Take the lines in the listing below from the line with "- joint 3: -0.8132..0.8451" up to and including the line with "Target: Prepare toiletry" and set them down exactly, skipping pictures and adding nothing.

> Supplied records

┄┄┄┄┄┄┄┄┄┄┄┄┄┄┄┄┄┄┄┄

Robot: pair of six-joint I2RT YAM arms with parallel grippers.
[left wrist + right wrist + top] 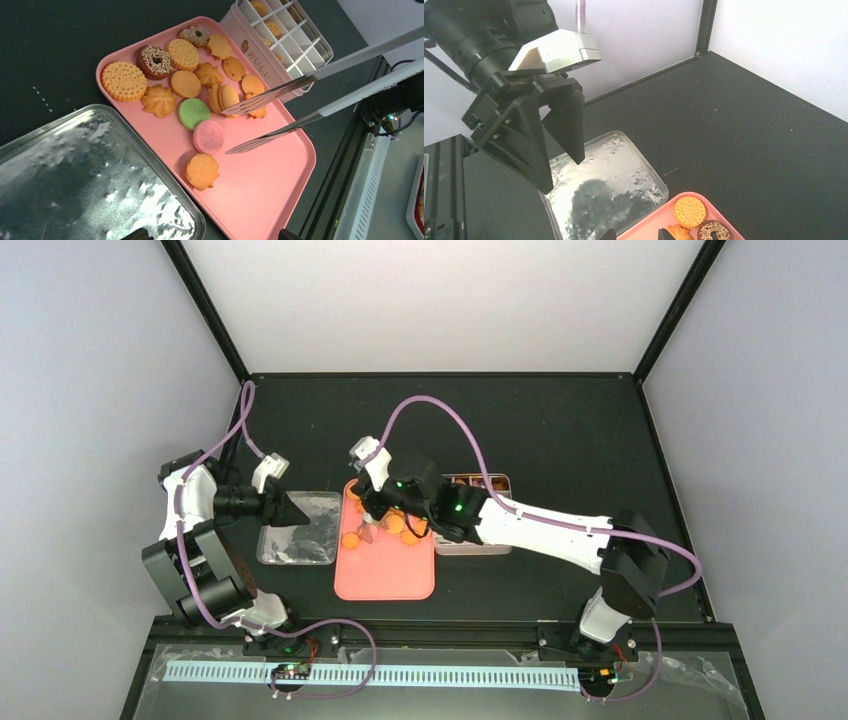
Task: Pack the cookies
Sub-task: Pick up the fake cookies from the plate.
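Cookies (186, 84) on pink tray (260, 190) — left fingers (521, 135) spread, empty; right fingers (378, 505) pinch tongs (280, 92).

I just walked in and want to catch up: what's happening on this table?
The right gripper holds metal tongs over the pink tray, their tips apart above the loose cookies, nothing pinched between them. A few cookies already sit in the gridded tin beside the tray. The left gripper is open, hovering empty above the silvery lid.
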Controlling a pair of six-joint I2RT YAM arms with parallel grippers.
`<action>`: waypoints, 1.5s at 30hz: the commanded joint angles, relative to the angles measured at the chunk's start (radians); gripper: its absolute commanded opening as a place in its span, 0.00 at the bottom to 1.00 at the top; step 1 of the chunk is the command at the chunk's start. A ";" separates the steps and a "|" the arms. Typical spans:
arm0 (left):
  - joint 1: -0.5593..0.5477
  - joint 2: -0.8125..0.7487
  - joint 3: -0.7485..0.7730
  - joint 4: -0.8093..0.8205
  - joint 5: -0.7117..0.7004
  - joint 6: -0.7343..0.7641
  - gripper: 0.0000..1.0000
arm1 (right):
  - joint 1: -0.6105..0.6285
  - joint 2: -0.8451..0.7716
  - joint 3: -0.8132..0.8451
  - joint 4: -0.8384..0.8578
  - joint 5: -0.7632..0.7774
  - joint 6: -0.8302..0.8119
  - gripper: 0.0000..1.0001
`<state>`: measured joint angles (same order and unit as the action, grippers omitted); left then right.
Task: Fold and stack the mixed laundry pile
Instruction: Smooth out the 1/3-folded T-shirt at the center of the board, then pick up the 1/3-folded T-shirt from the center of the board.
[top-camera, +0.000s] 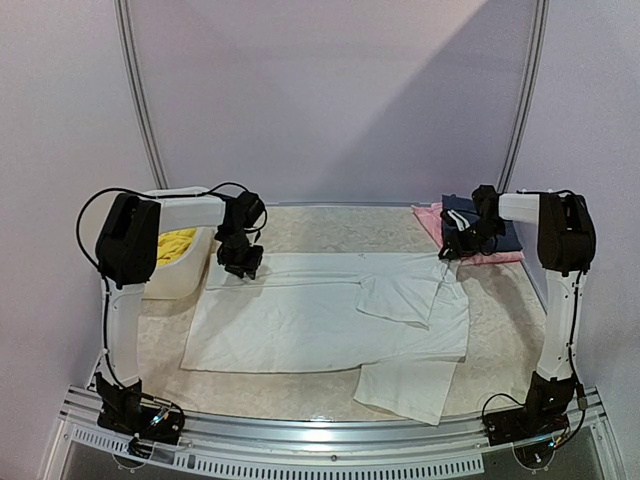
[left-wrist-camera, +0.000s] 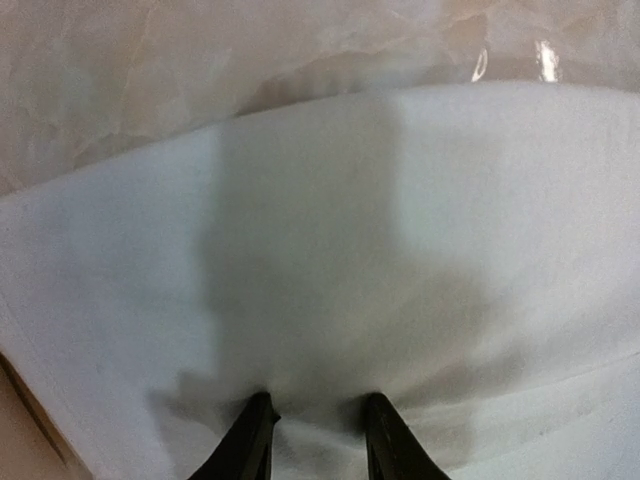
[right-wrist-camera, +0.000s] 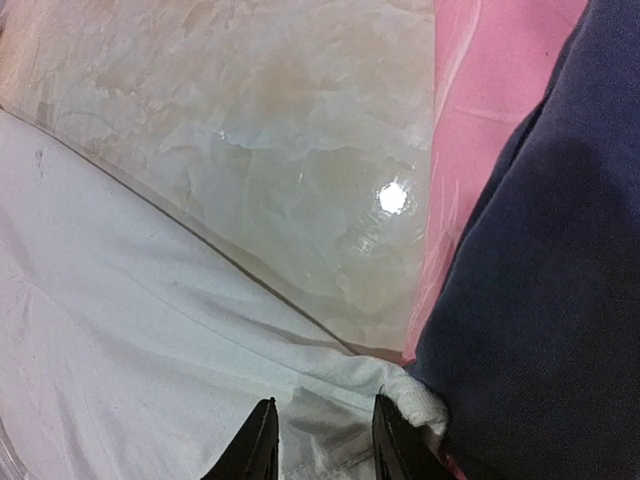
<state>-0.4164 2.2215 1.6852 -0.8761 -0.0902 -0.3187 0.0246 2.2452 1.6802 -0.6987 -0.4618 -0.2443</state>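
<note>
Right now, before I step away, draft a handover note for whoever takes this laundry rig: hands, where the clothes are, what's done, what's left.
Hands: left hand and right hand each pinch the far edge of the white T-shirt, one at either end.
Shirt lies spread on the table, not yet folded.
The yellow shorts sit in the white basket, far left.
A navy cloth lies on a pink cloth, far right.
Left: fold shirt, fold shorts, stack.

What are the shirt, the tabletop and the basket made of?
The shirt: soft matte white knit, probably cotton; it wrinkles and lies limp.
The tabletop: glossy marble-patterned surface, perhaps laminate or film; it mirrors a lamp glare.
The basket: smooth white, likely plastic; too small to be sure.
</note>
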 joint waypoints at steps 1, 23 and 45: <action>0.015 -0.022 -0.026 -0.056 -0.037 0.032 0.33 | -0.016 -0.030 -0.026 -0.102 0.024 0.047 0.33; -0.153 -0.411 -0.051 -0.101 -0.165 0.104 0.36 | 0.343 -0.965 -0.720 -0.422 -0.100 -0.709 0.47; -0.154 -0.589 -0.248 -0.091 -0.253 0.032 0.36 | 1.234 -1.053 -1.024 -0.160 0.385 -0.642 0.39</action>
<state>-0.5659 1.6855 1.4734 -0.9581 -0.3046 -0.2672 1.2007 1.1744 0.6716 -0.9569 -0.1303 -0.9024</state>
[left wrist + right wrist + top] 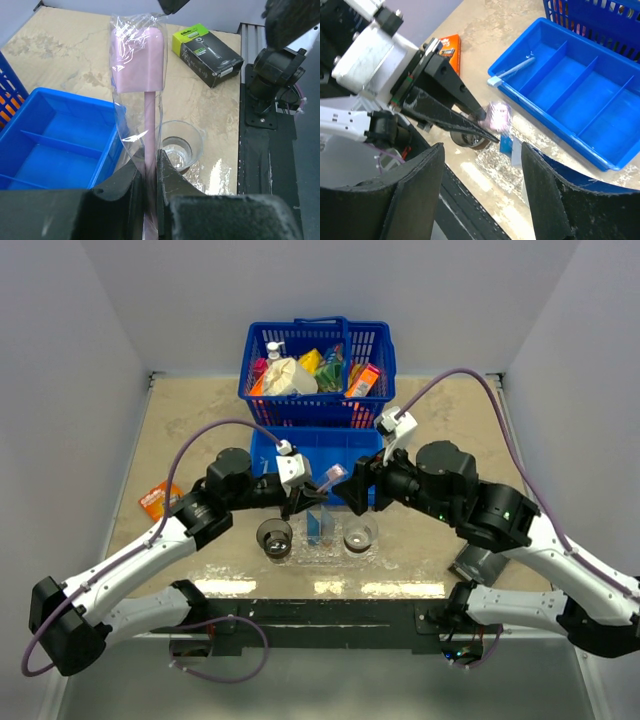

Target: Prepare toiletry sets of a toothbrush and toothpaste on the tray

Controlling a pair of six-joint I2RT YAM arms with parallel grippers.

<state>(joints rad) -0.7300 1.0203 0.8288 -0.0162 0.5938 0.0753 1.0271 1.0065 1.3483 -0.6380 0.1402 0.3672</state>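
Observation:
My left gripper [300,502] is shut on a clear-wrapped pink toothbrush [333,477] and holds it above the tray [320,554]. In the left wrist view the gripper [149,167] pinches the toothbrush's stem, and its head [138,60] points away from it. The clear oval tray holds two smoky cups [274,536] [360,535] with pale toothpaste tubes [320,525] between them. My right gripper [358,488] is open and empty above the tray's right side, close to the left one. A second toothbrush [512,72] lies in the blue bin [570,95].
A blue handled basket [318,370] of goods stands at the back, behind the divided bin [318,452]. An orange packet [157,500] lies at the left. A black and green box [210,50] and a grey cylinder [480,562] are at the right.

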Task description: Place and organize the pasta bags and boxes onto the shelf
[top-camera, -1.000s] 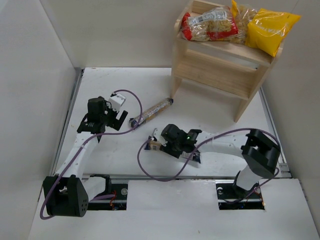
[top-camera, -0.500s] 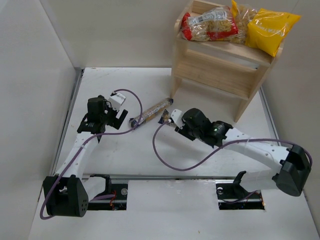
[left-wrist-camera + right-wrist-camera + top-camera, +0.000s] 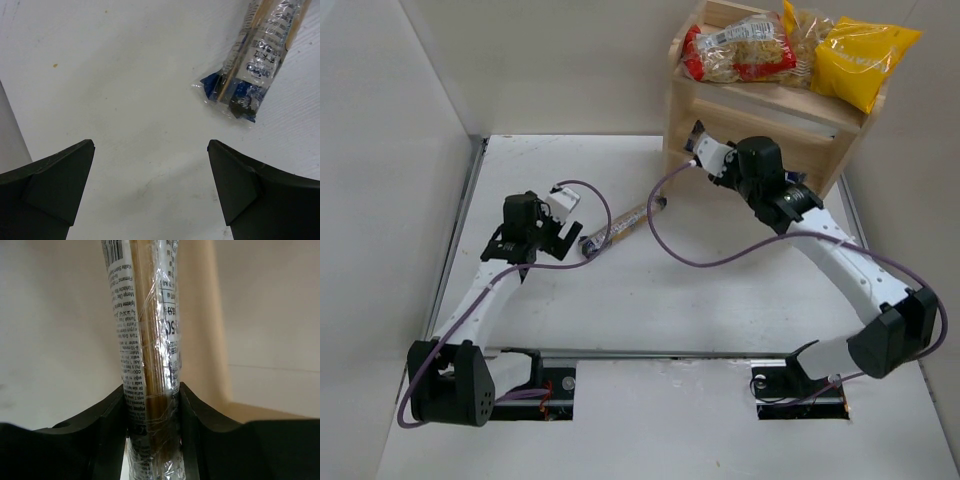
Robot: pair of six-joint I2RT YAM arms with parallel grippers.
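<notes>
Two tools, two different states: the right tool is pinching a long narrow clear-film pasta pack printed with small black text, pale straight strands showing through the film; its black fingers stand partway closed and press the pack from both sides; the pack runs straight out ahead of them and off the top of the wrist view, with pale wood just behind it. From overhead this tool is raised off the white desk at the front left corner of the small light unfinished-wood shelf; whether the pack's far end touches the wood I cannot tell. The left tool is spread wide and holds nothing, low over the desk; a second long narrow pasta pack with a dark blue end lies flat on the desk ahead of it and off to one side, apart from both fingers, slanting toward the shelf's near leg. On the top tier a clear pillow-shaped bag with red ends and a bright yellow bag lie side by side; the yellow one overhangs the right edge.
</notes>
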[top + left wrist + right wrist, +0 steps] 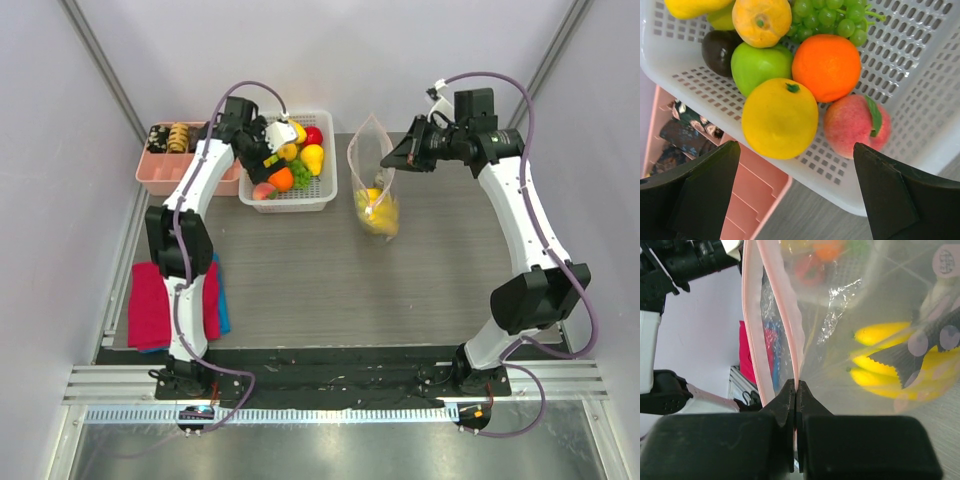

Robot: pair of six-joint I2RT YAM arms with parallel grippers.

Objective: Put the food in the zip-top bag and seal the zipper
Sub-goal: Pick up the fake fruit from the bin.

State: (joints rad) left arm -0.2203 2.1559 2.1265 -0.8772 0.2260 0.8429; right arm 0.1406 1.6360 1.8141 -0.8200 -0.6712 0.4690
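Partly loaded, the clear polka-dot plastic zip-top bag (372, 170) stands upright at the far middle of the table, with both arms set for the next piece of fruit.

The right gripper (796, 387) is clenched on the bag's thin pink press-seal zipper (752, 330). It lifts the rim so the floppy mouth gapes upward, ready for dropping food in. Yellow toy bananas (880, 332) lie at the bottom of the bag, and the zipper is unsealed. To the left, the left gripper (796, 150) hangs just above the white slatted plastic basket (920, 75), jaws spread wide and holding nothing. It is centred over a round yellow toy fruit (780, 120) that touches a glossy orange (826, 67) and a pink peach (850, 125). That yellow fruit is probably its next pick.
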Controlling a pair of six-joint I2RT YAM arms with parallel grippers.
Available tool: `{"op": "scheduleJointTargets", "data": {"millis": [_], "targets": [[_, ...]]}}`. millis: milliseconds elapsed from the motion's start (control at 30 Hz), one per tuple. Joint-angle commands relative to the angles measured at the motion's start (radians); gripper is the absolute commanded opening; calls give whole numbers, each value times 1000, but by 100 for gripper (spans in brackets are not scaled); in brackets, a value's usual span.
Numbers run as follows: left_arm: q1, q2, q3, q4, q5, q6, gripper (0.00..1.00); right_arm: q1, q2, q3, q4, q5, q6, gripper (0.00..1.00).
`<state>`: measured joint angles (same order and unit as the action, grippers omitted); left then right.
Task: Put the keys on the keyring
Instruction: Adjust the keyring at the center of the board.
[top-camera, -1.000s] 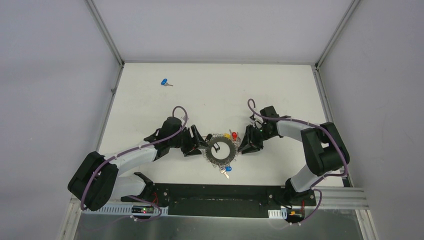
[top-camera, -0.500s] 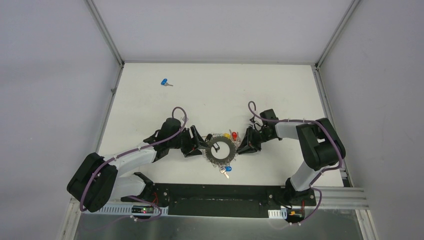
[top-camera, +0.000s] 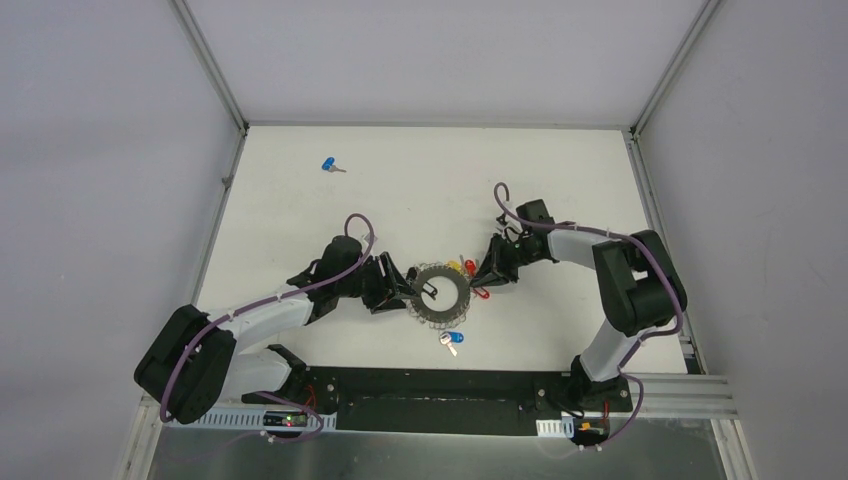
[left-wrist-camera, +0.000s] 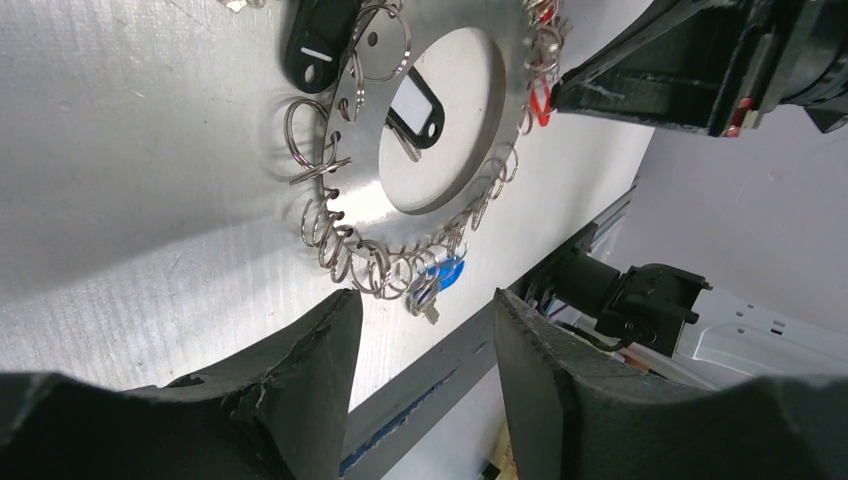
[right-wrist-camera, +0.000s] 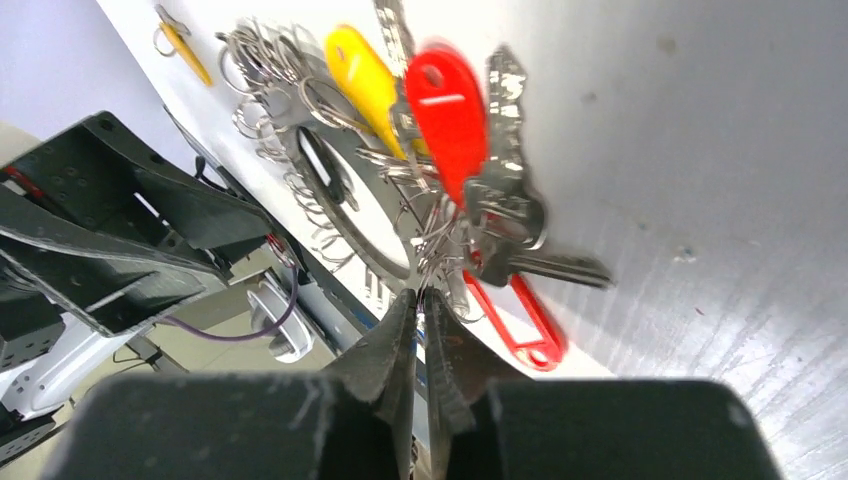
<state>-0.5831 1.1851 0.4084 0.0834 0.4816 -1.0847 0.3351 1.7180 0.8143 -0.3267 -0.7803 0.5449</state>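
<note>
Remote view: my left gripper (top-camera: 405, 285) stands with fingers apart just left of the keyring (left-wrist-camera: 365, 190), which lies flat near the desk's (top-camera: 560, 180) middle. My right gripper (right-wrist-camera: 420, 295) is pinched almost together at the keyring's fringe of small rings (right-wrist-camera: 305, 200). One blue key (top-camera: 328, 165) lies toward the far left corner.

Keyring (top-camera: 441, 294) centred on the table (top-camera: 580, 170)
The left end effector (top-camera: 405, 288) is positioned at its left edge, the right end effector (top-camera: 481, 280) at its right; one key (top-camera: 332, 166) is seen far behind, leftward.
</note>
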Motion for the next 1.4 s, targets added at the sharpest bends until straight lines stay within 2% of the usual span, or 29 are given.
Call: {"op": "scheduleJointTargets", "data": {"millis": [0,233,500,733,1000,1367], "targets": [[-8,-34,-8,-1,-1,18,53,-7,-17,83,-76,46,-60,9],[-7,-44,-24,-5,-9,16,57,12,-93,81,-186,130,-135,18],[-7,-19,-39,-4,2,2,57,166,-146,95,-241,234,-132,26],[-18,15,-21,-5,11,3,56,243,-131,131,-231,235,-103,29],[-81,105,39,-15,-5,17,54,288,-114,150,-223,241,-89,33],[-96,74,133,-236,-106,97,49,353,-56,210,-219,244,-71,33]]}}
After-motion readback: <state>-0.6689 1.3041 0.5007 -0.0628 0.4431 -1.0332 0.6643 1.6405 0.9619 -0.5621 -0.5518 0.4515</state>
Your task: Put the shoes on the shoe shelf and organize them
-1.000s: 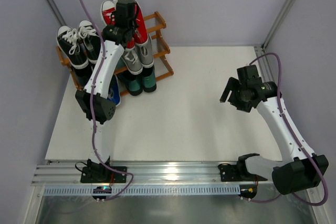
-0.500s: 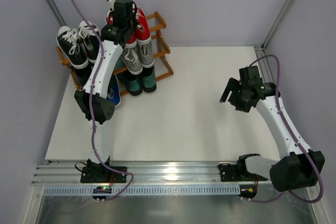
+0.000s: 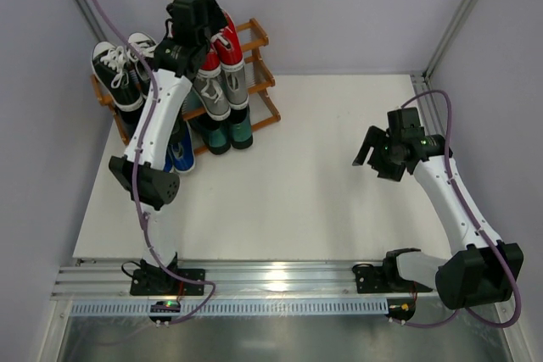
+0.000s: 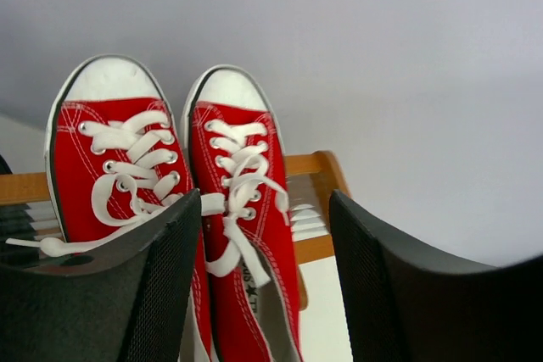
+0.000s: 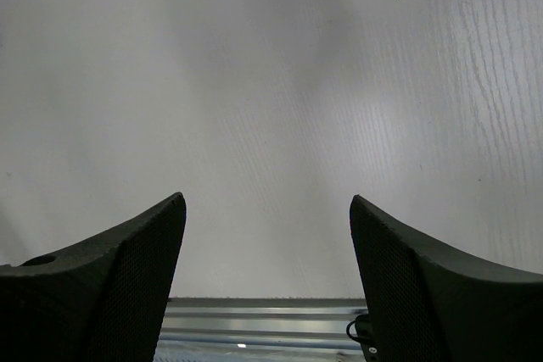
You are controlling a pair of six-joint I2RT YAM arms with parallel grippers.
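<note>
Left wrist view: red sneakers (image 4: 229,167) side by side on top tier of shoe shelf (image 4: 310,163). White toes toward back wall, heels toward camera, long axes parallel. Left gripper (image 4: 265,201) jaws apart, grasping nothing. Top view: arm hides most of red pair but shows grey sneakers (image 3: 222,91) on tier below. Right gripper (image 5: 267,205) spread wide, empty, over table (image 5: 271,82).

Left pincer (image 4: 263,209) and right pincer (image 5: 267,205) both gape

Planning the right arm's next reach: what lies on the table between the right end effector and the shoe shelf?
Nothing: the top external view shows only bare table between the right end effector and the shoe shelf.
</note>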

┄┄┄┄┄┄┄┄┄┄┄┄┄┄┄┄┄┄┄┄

> Completed exercise
  - joint 3: -0.8132..0.8451
  - joint 4: -0.8384..0.8578
  - joint 5: -0.7632..0.7774
  - joint 6: -0.8302..0.8119
  - gripper: 0.0000..1.0001
`<state>`: measured joint angles (same order and unit as the action, grippers omitted); left then right.
Task: Fold and stack the mixed laundry pile
Instruction: Smooth out the 1/3-folded T-shirt at the center of the board, then pick up the 1/3-folded T-shirt from the center of the board.
[top-camera, +0.000s] 
[left-wrist-camera, +0.000s] 
[right-wrist-camera, +0.000s] 
<state>-0.4164 2.2215 1.6852 -0.8761 -0.0902 -0.3187 0.0246 2.2452 1.6802 -0.6987 -0.4618 -0.2443</state>
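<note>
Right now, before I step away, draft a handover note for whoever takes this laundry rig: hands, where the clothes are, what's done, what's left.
Hands: left hand and right hand each pinch the far edge of the white T-shirt, one at either end.
Shirt lies spread on the table, not yet folded.
The yellow shorts sit in the white basket, far left.
A navy cloth lies on a pink cloth, far right.
Left: fold shirt, fold shorts, stack.

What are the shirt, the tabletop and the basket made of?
The shirt: soft matte white knit, probably cotton; it wrinkles and lies limp.
The tabletop: glossy marble-patterned surface, perhaps laminate or film; it mirrors a lamp glare.
The basket: smooth white, likely plastic; too small to be sure.
</note>
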 joint waypoints at steps 1, 23 and 45: <action>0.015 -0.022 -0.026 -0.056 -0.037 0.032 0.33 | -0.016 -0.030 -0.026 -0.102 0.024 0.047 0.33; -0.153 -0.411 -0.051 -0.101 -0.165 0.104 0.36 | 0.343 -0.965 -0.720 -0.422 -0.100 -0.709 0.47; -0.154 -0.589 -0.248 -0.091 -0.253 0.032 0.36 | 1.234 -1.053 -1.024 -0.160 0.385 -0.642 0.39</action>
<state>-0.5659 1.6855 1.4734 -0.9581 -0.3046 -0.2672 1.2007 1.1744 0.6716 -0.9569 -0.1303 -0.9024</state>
[left wrist + right wrist + top] 

Target: Prepare toiletry sets of a toothbrush and toothpaste on the tray

With that, the answer is finished.